# Meet Prince Poppycock pic heavy



## Amphibianite (Aug 6, 2011)

I would like to introduce you to my stunning CT boy who is getting his own thread so I can post new content. PRINCE POPPYCOCK!


----------



## CoverMeInClay (Jul 12, 2011)

I like your name for him, I think it fits perfectly. He is a beautiful boy.


----------



## Amphibianite (Aug 6, 2011)

Thanks Clay, I think it fits too.


----------



## CoverMeInClay (Jul 12, 2011)

His coloring kind of makes me think of some of the old school My Little Ponies ^_^


----------



## Amphibianite (Aug 6, 2011)

Haha wow I hadn't thought of that XD


----------



## fightergirl2710 (Jun 9, 2011)

Oh, I had missed this! Prince is a beauty!


----------



## Amphibianite (Aug 6, 2011)

Haha thanks fighter he is my pride


----------



## mjoy79 (Jul 13, 2011)

Good lookin fish!!


----------



## fishcurl (Jul 14, 2011)

ahahahahaha, I LOVE the name you chose for him. Whatever happened to that guy anyways? XD

You'll need to update this with a pic once he gets in his permanent home


----------



## fightergirl2710 (Jun 9, 2011)

Wait! Prince Poppycock is real? :shock:


----------



## Jrf456 (Jun 23, 2011)

:O!!!
OMG !
THAT IS THE MOST BEAUTIFUL CROWNTAIL I HAVE EVER SEEN.

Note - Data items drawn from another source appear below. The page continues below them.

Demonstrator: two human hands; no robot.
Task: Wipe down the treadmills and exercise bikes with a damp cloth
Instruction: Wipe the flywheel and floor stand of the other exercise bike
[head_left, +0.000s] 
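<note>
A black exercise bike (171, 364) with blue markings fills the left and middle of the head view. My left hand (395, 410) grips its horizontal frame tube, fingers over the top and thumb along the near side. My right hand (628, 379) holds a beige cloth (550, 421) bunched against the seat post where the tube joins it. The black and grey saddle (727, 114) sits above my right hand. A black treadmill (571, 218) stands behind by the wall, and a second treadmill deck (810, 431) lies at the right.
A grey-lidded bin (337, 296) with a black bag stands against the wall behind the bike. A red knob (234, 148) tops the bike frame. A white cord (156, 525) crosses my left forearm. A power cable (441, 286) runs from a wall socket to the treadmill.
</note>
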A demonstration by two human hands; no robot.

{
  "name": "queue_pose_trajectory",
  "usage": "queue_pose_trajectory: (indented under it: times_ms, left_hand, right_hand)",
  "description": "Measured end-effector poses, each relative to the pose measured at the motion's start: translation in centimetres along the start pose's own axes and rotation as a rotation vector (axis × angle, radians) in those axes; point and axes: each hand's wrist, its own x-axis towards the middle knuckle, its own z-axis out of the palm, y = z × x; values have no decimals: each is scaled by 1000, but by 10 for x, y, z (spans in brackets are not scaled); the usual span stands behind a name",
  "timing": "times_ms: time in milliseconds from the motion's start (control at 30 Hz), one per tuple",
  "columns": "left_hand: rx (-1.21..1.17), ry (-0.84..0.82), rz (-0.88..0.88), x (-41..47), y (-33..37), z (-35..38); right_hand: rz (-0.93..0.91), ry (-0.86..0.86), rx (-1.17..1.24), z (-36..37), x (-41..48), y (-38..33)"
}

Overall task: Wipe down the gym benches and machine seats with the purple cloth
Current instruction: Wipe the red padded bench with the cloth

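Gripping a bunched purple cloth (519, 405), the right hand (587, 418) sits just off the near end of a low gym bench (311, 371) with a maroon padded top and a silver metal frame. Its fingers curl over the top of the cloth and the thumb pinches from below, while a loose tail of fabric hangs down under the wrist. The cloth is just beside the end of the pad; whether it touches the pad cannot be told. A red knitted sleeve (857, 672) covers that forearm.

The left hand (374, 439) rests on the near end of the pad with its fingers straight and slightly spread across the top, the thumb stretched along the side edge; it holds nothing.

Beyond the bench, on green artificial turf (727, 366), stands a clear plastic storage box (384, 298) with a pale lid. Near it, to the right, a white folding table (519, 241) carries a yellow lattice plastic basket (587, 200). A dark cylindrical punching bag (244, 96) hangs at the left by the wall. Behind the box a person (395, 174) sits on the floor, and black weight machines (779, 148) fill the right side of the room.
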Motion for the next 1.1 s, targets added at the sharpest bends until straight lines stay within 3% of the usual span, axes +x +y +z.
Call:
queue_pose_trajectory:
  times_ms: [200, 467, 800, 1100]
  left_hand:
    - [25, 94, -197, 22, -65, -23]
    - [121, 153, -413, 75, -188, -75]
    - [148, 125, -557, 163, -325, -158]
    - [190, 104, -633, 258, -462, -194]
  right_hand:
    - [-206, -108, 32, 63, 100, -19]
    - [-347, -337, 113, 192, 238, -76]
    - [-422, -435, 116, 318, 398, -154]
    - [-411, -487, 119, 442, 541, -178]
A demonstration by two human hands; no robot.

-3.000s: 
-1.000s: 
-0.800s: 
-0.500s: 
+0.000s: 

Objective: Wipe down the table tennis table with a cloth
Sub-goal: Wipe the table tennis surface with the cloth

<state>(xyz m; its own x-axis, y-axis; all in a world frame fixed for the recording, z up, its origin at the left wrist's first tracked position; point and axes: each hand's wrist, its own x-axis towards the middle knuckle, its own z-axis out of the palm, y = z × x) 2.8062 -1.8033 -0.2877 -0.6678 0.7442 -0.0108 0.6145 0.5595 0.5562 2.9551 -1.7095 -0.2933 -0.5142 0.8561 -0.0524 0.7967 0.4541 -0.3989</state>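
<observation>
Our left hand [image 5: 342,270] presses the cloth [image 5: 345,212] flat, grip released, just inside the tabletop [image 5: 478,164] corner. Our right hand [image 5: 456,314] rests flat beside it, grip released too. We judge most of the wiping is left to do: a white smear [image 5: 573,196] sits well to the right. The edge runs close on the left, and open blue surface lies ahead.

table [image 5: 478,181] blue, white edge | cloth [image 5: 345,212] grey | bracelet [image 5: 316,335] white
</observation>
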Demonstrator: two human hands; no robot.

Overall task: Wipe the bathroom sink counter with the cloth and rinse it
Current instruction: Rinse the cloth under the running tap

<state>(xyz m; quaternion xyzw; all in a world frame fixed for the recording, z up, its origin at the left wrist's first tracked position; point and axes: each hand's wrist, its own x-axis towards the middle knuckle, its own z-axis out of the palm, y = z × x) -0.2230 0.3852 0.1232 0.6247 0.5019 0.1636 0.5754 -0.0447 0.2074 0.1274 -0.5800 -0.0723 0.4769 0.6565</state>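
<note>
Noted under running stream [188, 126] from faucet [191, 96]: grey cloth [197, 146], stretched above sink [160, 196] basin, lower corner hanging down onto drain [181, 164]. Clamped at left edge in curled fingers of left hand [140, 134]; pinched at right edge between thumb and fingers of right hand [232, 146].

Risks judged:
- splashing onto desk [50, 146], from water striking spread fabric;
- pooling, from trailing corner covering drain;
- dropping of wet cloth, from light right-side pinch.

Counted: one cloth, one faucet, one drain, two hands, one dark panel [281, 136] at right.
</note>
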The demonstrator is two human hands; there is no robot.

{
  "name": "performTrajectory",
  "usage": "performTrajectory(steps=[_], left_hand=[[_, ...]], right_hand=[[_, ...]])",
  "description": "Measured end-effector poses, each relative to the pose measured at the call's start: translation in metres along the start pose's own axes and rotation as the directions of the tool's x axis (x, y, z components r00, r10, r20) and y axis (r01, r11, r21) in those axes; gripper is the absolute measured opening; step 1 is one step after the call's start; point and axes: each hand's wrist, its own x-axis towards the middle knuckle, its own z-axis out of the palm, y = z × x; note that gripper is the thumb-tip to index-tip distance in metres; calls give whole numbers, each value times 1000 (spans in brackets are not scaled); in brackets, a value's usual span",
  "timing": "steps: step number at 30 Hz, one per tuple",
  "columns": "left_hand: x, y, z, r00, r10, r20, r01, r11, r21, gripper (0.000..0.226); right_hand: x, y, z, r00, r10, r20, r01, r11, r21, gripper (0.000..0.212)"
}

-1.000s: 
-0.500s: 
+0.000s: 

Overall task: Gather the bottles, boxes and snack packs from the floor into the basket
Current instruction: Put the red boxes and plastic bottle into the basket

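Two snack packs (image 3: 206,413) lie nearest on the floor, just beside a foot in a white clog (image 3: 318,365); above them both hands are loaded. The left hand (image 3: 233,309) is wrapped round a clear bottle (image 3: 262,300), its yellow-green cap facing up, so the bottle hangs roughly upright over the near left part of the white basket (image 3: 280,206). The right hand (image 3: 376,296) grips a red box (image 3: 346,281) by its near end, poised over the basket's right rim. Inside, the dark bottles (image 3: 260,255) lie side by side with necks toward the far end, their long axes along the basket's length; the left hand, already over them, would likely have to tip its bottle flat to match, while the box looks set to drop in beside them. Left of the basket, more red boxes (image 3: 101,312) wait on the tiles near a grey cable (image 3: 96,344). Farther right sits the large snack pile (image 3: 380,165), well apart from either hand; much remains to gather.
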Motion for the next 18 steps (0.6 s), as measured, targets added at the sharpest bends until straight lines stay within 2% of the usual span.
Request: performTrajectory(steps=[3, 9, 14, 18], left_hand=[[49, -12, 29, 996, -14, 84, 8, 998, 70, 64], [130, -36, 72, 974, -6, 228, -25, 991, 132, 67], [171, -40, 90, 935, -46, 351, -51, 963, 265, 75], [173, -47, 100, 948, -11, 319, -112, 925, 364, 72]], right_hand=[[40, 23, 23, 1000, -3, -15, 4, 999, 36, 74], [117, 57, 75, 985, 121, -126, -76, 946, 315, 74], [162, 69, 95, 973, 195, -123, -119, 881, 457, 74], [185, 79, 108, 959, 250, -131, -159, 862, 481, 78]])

Great find and spoil him well!


----------



## Amphibianite (Aug 6, 2011)

Fighter yeah Prince Poppycock is a real person. Look back a couple pages in our usual hang out thread I posted some of his stuff.
Fishcurl he is touring the US.

Thanks Mjoy

Jrf - I know my LFS get their fish from all over including from over seas!


----------



## vaygirl (Sep 10, 2009)

Gorgeous fish! He's got a great name too.


----------



## Amphibianite (Aug 6, 2011)

Thanks Vaygirl I think it suits him


----------



## Rocketscissors (Aug 27, 2011)

Oooh! Ahhh! Lol He's so purdy!


----------



## Wolfboy51 (Oct 12, 2011)

Beautiful fish. I loooooove CTs


----------